WHAT THIS TASK INVOLVES: Copy out all of the data below with no alterations.

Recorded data
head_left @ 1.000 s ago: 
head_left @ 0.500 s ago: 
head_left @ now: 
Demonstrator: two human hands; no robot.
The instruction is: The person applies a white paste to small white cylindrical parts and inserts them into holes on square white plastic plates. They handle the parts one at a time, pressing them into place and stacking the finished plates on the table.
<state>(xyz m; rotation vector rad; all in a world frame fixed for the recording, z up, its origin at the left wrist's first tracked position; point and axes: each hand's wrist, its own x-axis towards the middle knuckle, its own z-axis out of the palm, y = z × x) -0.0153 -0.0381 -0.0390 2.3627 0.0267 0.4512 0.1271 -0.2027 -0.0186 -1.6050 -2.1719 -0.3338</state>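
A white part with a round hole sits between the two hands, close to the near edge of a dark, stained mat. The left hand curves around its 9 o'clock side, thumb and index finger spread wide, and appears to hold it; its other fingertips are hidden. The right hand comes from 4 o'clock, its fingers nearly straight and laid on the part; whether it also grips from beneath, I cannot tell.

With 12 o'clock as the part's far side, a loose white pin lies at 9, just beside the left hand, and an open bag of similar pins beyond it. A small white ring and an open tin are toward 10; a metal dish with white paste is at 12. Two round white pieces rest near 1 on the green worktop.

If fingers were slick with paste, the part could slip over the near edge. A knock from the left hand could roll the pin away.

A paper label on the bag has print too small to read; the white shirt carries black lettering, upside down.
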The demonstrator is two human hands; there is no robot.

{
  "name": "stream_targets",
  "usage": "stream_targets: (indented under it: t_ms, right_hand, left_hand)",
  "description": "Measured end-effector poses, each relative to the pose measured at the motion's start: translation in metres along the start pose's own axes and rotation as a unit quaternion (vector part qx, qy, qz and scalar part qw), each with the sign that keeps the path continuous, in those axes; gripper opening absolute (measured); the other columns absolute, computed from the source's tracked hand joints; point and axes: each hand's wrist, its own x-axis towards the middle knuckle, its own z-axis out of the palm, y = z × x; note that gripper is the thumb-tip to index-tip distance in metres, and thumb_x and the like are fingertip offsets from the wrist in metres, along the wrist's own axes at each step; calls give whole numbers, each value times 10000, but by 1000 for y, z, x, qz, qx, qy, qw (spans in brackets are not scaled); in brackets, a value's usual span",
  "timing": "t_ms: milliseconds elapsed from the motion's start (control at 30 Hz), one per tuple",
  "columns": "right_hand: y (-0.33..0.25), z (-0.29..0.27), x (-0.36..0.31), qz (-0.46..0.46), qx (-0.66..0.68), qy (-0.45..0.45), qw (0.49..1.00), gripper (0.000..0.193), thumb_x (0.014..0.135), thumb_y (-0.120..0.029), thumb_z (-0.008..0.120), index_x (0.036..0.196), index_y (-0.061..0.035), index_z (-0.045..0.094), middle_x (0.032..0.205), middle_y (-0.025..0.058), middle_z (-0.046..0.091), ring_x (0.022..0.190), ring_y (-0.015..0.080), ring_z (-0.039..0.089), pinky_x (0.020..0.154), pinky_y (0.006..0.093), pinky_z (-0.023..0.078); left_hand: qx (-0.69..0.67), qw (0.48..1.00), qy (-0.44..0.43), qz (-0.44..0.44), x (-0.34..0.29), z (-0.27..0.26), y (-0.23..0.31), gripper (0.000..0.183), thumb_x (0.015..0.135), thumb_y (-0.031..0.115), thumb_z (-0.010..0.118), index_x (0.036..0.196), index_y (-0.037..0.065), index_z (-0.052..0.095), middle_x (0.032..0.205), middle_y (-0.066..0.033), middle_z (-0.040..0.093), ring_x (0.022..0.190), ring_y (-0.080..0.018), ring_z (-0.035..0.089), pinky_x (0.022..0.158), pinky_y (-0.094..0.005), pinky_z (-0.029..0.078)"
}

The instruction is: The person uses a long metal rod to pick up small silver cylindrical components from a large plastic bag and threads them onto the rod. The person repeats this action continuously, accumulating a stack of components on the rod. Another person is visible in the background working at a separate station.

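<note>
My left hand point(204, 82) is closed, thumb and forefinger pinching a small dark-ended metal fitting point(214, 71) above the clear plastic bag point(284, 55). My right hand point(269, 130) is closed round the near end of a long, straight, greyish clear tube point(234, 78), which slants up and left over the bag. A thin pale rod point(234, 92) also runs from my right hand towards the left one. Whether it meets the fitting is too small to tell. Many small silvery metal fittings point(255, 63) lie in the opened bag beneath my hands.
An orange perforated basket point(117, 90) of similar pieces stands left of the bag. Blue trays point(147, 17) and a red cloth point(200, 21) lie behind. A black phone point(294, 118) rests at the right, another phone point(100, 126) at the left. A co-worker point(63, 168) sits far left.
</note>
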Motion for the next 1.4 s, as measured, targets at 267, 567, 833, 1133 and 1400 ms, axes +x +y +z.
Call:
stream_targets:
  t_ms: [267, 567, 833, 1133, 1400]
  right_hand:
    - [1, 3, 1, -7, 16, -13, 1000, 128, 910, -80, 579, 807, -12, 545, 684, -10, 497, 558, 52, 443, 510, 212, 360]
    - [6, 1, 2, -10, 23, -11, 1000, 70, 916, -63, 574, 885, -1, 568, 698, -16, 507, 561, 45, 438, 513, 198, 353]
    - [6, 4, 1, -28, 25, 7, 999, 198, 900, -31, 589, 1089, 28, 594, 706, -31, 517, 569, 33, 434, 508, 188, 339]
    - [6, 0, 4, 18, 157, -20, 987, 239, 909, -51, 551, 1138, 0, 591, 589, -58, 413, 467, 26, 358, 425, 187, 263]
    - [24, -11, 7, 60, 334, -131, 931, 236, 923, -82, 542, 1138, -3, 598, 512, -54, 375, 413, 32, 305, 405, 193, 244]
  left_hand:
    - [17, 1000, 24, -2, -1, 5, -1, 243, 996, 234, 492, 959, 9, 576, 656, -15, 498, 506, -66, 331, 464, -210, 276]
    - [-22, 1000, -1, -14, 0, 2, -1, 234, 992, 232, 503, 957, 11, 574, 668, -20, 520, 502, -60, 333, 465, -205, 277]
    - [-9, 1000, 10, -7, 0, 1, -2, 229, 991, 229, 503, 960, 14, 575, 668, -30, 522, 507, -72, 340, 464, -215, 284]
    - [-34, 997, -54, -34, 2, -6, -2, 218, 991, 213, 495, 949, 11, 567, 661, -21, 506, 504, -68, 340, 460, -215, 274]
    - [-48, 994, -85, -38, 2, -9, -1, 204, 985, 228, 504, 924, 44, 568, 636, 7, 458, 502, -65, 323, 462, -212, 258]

FINISHED TASK:
head_left @ 1.000 s ago: 
head_left @ 0.500 s ago: 
head_left @ now: 
Demonstrator: two human hands; no robot.
The instruction is: The person applies a white paste to small white cylindrical parts and inserts them into holes on square white plastic plates. They handle the parts one at a time, pressing them into place and stacking the finished plates on the table.
<state>(xyz m; rotation vector rad; all in a world frame fixed for the recording, z up, its origin at the left wrist's first tracked position; point and axes: each hand's wrist, its own x-axis towards the middle knuckle, its own z-axis out of the palm, y = z × x) -0.0153 -0.0381 -0.0390 2.3627 0.0267 0.4512 0.1271 -0.2027 -0.0186 -1.6050 -2.1719 -0.3338</state>
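A white part with a round hole sits between the two hands, close to the near edge of a dark, stained mat. The left hand curves around its 9 o'clock side, thumb and index finger spread wide, and appears to hold it; its other fingertips are hidden. The right hand comes from 4 o'clock, its fingers nearly straight and laid on the part; whether it also grips from beneath, I cannot tell.

With 12 o'clock as the part's far side, a loose white pin lies at 9, just beside the left hand, and an open bag of similar pins beyond it. A small white ring and an open tin are toward 10; a metal dish with white paste is at 12. Two round white pieces rest near 1 on the green worktop.

If fingers were slick with paste, the part could slip over the near edge. A knock from the left hand could roll the pin away.

A paper label on the bag has print too small to read; the white shirt carries black lettering, upside down.
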The demonstrator is two human hands; there is no robot.

{
  "name": "stream_targets",
  "usage": "stream_targets: (indented under it: t_ms, right_hand, left_hand)",
  "description": "Measured end-effector poses, each relative to the pose measured at the motion's start: translation in metres along the start pose's own axes and rotation as a unit quaternion (vector part qx, qy, qz and scalar part qw), each with the sign that keeps the path continuous, in those axes; gripper opening absolute (measured); the other columns absolute, computed from the source's tracked hand joints; point and axes: each hand's wrist, its own x-axis towards the middle knuckle, its own z-axis out of the palm, y = z × x; note that gripper is the thumb-tip to index-tip distance in metres, and thumb_x and the like are fingertip offsets from the wrist in metres, along the wrist's own axes at each step; calls give whole numbers, each value times 10000, but by 1000 for y, z, x, qz, qx, qy, qw (spans in brackets are not scaled); in brackets, a value's usual span",
  "timing": "t_ms: milliseconds elapsed from the motion's start (control at 30 Hz), one per tuple",
  "columns": "right_hand: y (-0.33..0.25), z (-0.29..0.27), x (-0.36..0.31), qz (-0.46..0.46), qx (-0.66..0.68), qy (-0.45..0.45), qw (0.49..1.00), gripper (0.000..0.193), thumb_x (0.014..0.135), thumb_y (-0.120..0.029), thumb_z (-0.008..0.120), index_x (0.036..0.196), index_y (-0.061..0.035), index_z (-0.045..0.094), middle_x (0.032..0.205), middle_y (-0.025..0.058), middle_z (-0.046..0.091), ring_x (0.022..0.190), ring_y (-0.015..0.080), ring_z (-0.039..0.089), pinky_x (0.020..0.154), pinky_y (0.006..0.093), pinky_z (-0.023..0.078); left_hand: qx (-0.69..0.67), qw (0.48..1.00), qy (-0.44..0.43), qz (-0.44..0.44), x (-0.34..0.29), z (-0.27..0.26), y (-0.23..0.31), gripper (0.000..0.183), thumb_x (0.015..0.135), thumb_y (-0.031..0.115), thumb_z (-0.010..0.118), index_x (0.036..0.196), index_y (-0.037..0.065), index_z (-0.052..0.095), middle_x (0.032..0.205), middle_y (-0.066..0.033), middle_z (-0.040..0.093), ring_x (0.022..0.190), ring_y (-0.080..0.018), ring_z (-0.035..0.089), pinky_x (0.022..0.158), pinky_y (-0.094..0.005), pinky_z (-0.029..0.078)"
}

The instruction is: The person uses a long metal rod to pick up small silver cylindrical components from a large plastic bag and threads them onto the rod. The person repeats this action continuously, accumulating a stack of components on the rod. Another person is visible in the background working at a separate station.

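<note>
My left hand point(204, 82) is closed, thumb and forefinger pinching a small dark-ended metal fitting point(214, 71) above the clear plastic bag point(284, 55). My right hand point(269, 130) is closed round the near end of a long, straight, greyish clear tube point(234, 78), which slants up and left over the bag. A thin pale rod point(234, 92) also runs from my right hand towards the left one. Whether it meets the fitting is too small to tell. Many small silvery metal fittings point(255, 63) lie in the opened bag beneath my hands.
An orange perforated basket point(117, 90) of similar pieces stands left of the bag. Blue trays point(147, 17) and a red cloth point(200, 21) lie behind. A black phone point(294, 118) rests at the right, another phone point(100, 126) at the left. A co-worker point(63, 168) sits far left.
</note>
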Motion for the next 1.4 s, as measured, targets at 267, 567, 833, 1133 and 1400 ms, axes +x +y +z.
Call:
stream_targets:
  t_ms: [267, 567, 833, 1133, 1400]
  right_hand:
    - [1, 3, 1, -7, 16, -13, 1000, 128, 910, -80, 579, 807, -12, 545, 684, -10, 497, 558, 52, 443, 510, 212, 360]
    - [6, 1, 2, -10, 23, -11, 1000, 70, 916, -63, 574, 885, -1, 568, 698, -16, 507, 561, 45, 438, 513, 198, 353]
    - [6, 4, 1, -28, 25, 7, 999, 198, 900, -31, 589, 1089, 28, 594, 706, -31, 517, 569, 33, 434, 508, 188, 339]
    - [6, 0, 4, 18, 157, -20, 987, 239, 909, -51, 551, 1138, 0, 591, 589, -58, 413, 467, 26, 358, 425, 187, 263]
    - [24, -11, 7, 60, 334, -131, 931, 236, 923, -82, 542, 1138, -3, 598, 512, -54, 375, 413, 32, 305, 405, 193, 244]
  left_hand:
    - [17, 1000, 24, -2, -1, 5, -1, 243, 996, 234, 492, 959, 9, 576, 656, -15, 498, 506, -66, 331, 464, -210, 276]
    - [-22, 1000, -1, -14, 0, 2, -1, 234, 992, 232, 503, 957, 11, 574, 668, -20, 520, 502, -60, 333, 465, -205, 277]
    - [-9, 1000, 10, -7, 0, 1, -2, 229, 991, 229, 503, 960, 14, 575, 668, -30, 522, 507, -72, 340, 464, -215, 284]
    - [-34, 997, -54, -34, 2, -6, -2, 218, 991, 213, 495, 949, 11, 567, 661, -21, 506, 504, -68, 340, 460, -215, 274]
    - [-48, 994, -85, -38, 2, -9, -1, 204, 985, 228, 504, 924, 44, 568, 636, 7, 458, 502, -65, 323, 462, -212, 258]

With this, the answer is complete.